■ Exercise
Once the line containing "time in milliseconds" has been written out, stop; until then, restate each line of the entries below word for word from the first.

■ Information provided
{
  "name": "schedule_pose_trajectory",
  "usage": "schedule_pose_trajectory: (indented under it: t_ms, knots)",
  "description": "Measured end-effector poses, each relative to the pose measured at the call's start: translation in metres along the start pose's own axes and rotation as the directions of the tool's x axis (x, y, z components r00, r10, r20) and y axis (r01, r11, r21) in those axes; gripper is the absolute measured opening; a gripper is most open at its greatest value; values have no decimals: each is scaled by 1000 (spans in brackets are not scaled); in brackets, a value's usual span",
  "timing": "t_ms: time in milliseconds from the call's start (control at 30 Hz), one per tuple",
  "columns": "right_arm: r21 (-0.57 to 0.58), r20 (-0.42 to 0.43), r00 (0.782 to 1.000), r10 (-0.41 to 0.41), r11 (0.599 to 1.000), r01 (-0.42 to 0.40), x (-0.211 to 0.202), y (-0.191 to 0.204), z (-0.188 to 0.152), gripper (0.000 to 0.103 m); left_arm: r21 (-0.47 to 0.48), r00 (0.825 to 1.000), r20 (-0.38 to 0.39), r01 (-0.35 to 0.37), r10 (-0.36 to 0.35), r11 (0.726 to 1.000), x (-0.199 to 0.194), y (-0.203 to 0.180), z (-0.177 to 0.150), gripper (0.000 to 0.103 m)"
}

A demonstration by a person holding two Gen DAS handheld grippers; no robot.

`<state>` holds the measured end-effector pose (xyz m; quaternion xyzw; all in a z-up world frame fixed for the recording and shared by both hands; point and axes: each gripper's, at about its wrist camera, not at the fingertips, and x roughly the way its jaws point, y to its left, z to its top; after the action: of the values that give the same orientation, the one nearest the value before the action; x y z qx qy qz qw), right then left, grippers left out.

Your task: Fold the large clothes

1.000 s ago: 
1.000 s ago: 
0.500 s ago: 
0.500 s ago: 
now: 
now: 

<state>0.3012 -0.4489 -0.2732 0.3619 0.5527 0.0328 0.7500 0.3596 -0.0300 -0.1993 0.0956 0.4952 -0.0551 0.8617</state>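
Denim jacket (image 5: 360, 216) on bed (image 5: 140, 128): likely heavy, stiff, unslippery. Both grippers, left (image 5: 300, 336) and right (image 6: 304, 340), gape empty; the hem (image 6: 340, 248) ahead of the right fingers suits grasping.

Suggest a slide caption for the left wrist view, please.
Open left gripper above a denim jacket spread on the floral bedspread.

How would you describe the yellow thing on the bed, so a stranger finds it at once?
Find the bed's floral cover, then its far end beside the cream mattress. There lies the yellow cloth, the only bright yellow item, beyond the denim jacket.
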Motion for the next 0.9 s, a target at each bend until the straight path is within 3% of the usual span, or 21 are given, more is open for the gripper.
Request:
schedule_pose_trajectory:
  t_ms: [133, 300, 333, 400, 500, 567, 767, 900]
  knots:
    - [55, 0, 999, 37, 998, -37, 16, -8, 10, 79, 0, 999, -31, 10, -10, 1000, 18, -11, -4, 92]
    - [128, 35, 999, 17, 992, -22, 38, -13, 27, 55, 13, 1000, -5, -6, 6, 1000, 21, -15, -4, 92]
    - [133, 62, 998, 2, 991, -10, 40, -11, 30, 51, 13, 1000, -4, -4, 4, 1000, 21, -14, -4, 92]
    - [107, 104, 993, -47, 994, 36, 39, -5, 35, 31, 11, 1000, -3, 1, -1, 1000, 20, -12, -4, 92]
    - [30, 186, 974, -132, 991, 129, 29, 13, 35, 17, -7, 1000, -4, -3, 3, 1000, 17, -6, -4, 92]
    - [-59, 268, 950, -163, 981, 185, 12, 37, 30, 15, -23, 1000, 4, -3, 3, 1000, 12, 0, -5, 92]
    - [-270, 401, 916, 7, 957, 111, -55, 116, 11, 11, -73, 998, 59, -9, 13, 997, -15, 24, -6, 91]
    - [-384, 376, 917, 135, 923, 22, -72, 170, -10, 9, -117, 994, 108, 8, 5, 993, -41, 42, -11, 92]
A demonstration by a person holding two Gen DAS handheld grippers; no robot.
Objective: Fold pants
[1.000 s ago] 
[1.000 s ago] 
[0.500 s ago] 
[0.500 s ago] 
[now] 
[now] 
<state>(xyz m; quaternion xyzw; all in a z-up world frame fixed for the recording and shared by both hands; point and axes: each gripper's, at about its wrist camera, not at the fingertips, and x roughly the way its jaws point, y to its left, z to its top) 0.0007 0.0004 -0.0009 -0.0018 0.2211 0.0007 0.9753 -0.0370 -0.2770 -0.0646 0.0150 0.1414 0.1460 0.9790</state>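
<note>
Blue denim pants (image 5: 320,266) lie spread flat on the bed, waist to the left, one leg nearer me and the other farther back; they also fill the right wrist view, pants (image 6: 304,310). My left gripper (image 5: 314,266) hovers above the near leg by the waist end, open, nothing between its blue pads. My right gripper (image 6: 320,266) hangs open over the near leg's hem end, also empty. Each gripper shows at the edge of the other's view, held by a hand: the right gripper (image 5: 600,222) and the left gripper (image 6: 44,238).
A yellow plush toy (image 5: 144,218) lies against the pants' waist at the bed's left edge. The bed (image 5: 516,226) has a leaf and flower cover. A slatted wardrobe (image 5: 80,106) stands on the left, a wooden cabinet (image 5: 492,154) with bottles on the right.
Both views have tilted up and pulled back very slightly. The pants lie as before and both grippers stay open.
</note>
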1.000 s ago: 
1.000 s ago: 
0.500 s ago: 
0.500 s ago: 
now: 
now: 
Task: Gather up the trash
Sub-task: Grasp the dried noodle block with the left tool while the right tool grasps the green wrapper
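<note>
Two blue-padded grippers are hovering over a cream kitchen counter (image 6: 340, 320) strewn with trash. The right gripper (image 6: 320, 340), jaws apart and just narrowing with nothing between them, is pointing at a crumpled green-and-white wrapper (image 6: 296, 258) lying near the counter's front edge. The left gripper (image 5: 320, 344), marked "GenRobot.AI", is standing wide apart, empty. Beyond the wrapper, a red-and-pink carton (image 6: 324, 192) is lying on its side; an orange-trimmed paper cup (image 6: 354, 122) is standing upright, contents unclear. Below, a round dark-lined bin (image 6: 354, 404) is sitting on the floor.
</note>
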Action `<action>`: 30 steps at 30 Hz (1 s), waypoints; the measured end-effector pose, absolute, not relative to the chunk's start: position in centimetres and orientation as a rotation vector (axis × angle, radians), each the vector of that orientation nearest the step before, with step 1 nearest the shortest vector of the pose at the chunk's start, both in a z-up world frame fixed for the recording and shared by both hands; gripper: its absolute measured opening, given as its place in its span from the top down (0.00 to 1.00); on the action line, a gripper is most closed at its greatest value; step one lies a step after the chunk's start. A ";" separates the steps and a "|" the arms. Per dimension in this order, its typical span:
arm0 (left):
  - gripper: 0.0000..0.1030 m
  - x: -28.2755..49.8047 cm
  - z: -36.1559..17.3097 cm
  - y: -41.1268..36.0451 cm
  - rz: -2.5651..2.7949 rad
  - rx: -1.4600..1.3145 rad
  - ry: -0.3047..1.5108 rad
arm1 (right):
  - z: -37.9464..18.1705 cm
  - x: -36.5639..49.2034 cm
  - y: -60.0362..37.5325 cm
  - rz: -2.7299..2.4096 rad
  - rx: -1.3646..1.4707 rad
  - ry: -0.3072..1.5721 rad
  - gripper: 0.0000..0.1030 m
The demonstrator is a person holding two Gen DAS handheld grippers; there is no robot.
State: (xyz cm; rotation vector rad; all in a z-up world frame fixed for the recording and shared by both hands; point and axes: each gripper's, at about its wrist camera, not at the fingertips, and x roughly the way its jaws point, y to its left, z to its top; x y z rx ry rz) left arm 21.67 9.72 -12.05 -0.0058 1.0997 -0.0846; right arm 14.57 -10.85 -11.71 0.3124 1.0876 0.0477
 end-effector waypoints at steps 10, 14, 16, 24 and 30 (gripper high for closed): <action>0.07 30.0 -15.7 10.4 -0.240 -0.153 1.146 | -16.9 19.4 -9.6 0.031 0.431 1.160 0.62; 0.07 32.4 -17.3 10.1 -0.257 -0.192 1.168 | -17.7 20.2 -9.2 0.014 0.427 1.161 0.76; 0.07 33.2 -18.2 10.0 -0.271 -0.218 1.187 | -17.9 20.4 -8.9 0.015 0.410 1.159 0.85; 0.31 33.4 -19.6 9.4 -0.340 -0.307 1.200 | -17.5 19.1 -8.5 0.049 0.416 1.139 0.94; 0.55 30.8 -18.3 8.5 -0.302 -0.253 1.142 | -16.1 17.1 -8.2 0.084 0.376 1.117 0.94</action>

■ Written response
{
  "name": "schedule_pose_trajectory",
  "usage": "schedule_pose_trajectory: (indented under it: t_ms, knots)",
  "description": "Measured end-effector poses, each relative to the pose measured at the call's start: translation in metres along the start pose's own axes and rotation as the directions of the tool's x axis (x, y, z components r00, r10, r20) and y axis (r01, r11, r21) in those axes; gripper is the absolute measured opening; a gripper is most open at its greatest value; values have no decimals: each is scaled by 1000 (spans in brackets are not scaled); in brackets, a value's usual span",
  "timing": "t_ms: time in milliseconds from the call's start (control at 30 Hz), one per tuple",

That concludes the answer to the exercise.